Pas un chef d'oeuvre mais il a pour moi une qualité. Explication: Je mate ce genre de film, disons confidentiel, quand la maisonnée est au pieu. Du coup, la plupart du temps je pique du nez avant la fin et me retrouve, malheureusement, à me mater l'oeuvre en 2, 3 fois. L'heure y est certes pour quelque chose mais il y a aussi l'intérêt que le film suscite qui joue. Et justement celui là m'a fait coucher à pas d'heure, preuve s'il en est que s'il n'est pas exempt de défauts divers il était suffisamment efficace pour me garder éveillé ce qui, par les temps qui courent, n'est pas si mal.

@Simon
"Perdant trop de temps à établir un univers aux codes rebattus"
Je ne veux pas être désagréable mais c'est typiquement une réflexion de critique qui voit sans doute trop de films (et oui, c'est possible^^). Vu la culture ciné des jeunes de nos jours je peux t'assurer qu'on ne perd pas du temps à établir des codes, à moins de ne vouloir contenter qu'une poignée de cinéphages.

@ Birdy
"Le scénario enchaine les facilités, tout est cousu de fil blanc, tu devines tout, de la scène suivante à une fin écrite dans le taxi en arrivant sur le tournage."
Ben oui, on voit le truc venir. En même temps ça me semble voulu. On peut bien sûr discuter de l'intérêt de ne pas maintenir le suspense plus longtemps mais certainement pas d'y voir, comme tu semble le faire (je me trompe peut-être), une erreur.

(The) Aurelio
07/02/2020 à 09:21

Et bien c'était plutôt pas mal du tout.

Certes l'histoire est déjà un peu vue ailleurs (L'Armée des 12 Singes et la série adaptée du film, la série Travelers également, comme quelques autres), mais le côté polar (merci True Detective) lui donne un peu plus de saveur et la fin avec son petit twist plutôt sympathique est assez belle.

Pas le film de l'année certes, oui le film a les défauts de ses qualités (et vice-versa), mais il y a un vrai plaisir de cinéma derrière.

Chris
29/09/2019 à 00:56

Excellent film vraiment!! J'ai adoré, je peux pour une fois comprendre la critique mitigée de Simon Riaux, car rien de vraiment nouveau, mais vous spoilez l'histoire dans votre critique ce qui fait que vous allez gâcher la surprise à ceux qui ne l'ont pas encore vu. Car si comme moi vous ne savez pas vers quoi l'histoire va aller, le début est vraiment passionnant avec ces meurtres étranges ( et ne se traîne pas du tout en longueur comme vous dites) ensuite on comprend très vite vers quoi ça se dirige mais le film est vraiment prenant du début à la fin.
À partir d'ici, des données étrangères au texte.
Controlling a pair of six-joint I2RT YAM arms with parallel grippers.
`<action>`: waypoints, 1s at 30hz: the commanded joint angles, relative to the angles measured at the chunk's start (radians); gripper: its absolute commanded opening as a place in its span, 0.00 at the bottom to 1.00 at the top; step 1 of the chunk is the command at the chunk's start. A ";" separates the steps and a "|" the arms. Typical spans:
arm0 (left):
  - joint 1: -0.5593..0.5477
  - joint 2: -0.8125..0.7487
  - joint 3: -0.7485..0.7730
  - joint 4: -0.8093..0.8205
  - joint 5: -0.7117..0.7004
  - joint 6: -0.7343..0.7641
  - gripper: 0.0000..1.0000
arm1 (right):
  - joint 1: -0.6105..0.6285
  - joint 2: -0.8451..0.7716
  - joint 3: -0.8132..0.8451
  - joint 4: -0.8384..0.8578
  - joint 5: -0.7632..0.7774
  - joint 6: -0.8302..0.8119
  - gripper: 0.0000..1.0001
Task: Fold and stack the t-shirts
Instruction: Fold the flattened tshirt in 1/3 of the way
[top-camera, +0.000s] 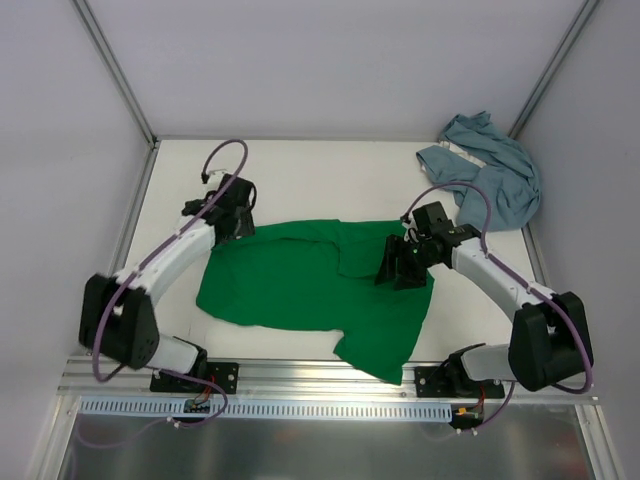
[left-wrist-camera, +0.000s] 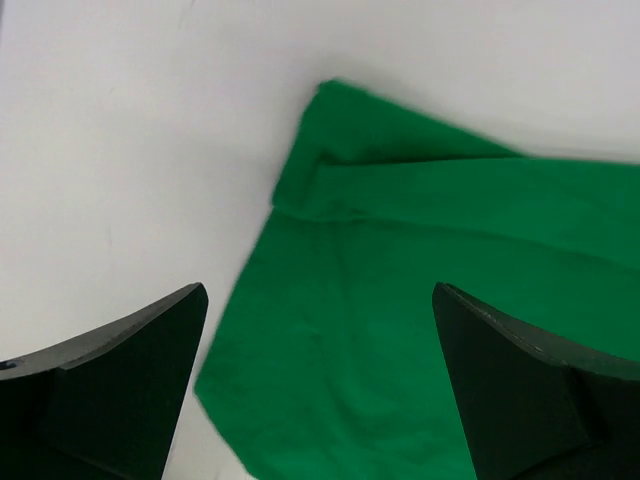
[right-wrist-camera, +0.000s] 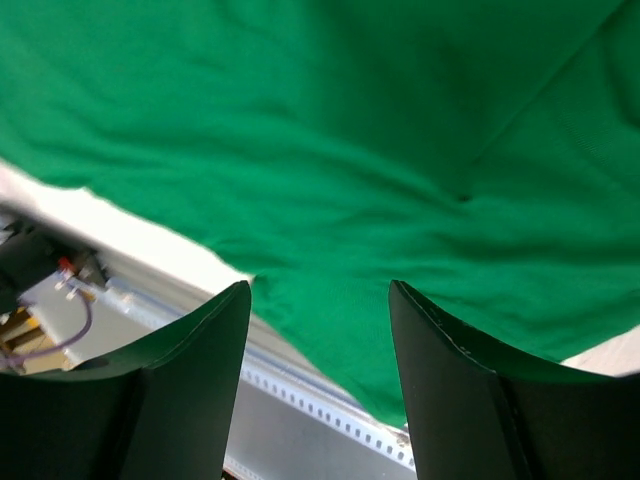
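The bright green t-shirt lies spread across the middle of the white table, with a fold over its right part. One end of it reaches the near rail. The blue-grey t-shirt sits crumpled at the back right corner. My left gripper hovers at the green shirt's back left corner. In the left wrist view that gripper is wide open, with only the green cloth below. My right gripper stands over the green shirt's right side. It is open, with the cloth beyond its fingers.
An aluminium rail with a perforated cable strip runs along the table's near edge. Grey enclosure walls and frame posts close in the left, back and right. Bare white table shows behind the green shirt.
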 joint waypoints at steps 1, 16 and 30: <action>-0.015 -0.215 -0.014 0.110 0.261 0.068 0.99 | -0.021 0.064 0.047 0.024 0.104 -0.016 0.61; -0.013 -0.562 -0.028 0.085 0.800 0.168 0.99 | -0.110 0.226 0.070 0.100 0.136 0.013 0.56; -0.013 -0.558 -0.048 0.073 0.766 0.189 0.99 | -0.107 0.256 0.061 0.123 0.130 0.033 0.00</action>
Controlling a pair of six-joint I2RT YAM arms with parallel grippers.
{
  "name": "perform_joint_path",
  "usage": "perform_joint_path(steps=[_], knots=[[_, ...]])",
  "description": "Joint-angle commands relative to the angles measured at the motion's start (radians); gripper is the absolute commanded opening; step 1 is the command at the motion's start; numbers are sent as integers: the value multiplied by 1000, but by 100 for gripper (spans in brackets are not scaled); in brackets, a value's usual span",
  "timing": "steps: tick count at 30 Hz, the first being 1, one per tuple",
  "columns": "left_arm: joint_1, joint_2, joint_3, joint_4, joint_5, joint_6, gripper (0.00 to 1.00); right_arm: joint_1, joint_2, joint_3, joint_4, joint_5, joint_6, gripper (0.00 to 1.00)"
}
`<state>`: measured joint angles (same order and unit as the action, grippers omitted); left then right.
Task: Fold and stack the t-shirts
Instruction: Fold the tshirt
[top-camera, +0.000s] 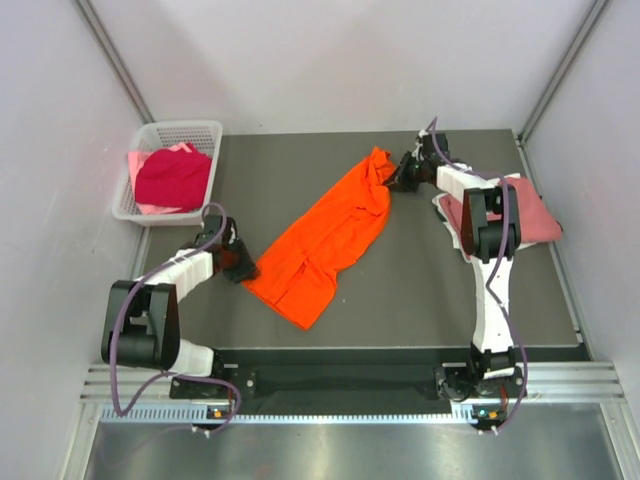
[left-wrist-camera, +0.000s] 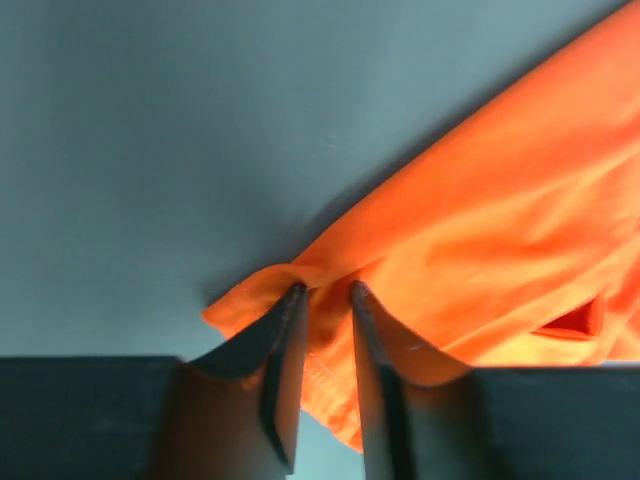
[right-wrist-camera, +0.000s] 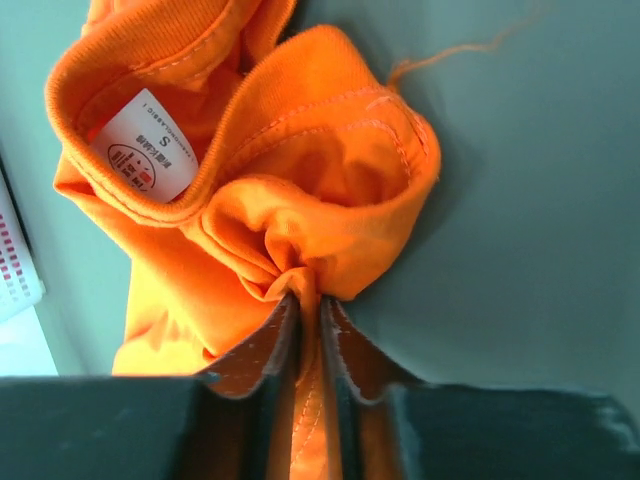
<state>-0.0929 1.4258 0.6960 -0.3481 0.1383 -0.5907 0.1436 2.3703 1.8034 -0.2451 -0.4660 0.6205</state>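
The bright orange t-shirt lies stretched in a long diagonal band across the dark table. My left gripper is shut on its lower left corner; the left wrist view shows the orange hem pinched between the fingers. My right gripper is shut on the far upper end; the right wrist view shows bunched orange cloth by the collar with its white size label. A folded dusty rose t-shirt lies at the right under the right arm. A crimson t-shirt lies in the basket on pale pink cloth.
A white lattice basket stands at the table's far left corner. The dark table ends at a metal rail along the near edge. Pale walls close in on the left, back and right.
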Motion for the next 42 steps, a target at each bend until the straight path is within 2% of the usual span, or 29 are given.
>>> perform_joint_path(steps=[1,2,7,11,12,17,18,26,30,33,36,37,39,42], knots=[[2,28,-55,83,95,-7,26,16,50,65,-54,-16,-24,7],[2,30,-75,96,118,-12,24,14,64,88,-57,-20,-24,5],[-39,-25,-151,142,164,-55,1,8,109,158,-63,-26,-10,4],[-171,-60,-190,147,133,-122,0,-10,164,252,-79,-51,7,4],[-236,-70,-194,156,112,-161,0,-12,167,260,-77,-51,10,5],[-415,-76,-225,227,95,-283,0,-21,176,284,-76,-63,2,5],[-474,-68,-224,248,87,-320,0,-22,176,283,-76,-65,-1,5],[-741,33,-142,408,61,-491,0,-19,181,307,-80,-72,-2,5],[-817,88,-78,448,46,-544,0,-18,178,306,-79,-66,1,5],[-835,59,-62,425,20,-526,0,-18,175,309,-76,-60,-2,5],[-852,-32,-72,309,-67,-499,11,-19,179,330,-79,-40,-5,6],[-852,-57,-82,278,-81,-494,19,-21,184,346,-82,-33,-4,6],[-851,-126,-92,207,-118,-485,29,-22,184,356,-82,-20,-4,7],[-840,-197,-84,129,-173,-466,41,-21,175,361,-74,3,-7,15]])
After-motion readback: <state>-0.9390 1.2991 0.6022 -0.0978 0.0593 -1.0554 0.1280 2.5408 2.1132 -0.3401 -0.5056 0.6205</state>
J'ai beaucoup aimé la réalisation aussi et surtout les lumières et couleurs, peu de films m'ont autant plu dernièrement visuellement mais celui est très beau malgré quelques passages qu'on devine très bien fait en images de synthèse. Pour finir ce film m'a fait pensé tout du long au très bon "l'effet papillon" malgré un scénario différent j'ai ressenti la même ambiance tout du long et la même semi-tristesse ou mélancolie à la fin. Bref je le conseille vraiment, un des meilleurs films Netflix actuellement.

Bubble Ghost
28/09/2019 à 23:20

" [...]qu'une pièce montée nappée dans le sang d'un jet-setter moscovite[...] "... Alors celle là, je dirais bien que la replacerais à l'occasion. Mais après, j'aurais trop peur de finir en internement psychiatrique forcé :D

Birdy
28/09/2019 à 20:30

Désolé d'être rabat joie mais ce film a bien plus de défauts que de qualités. A commencer par une histoire déjà vue au moins 4x, en 3x mieux.
Le scénario enchaine les facilités, tout est cousu de fil blanc, tu devines tout, de la scène suivante à une fin écrite dans le taxi en arrivant sur le tournage.
Mais surtout, le passage du temps est incroyablement raté point de vue maquillage. Les persos semblent plus crades, un peu usés, mais pas plus vieux de dizaines d'années. Déjà que cette histoire hésitait entre le polar et la science fiction, et ratait toutes les figures imposées, mais en plus tu ne crois en rien, tellement les séquences sont fades.
Je ne parle pas des persos secondaires inexistants, comme Michael C Hall, le scientifique, ou le collègue au destin immanquablement similaire à celui de tout bon partenaire qui se respecte dans ces films clichés.
Bref, 3 étoiles pour ça, c'est vraiment trèèèèèèèèèès sympa pour ce réal qui avait plus de corones dans son précédent film.

Pinkman
28/09/2019 à 19:22

Ah bah...Damn, moi j'ai beaucoup aimé ^^.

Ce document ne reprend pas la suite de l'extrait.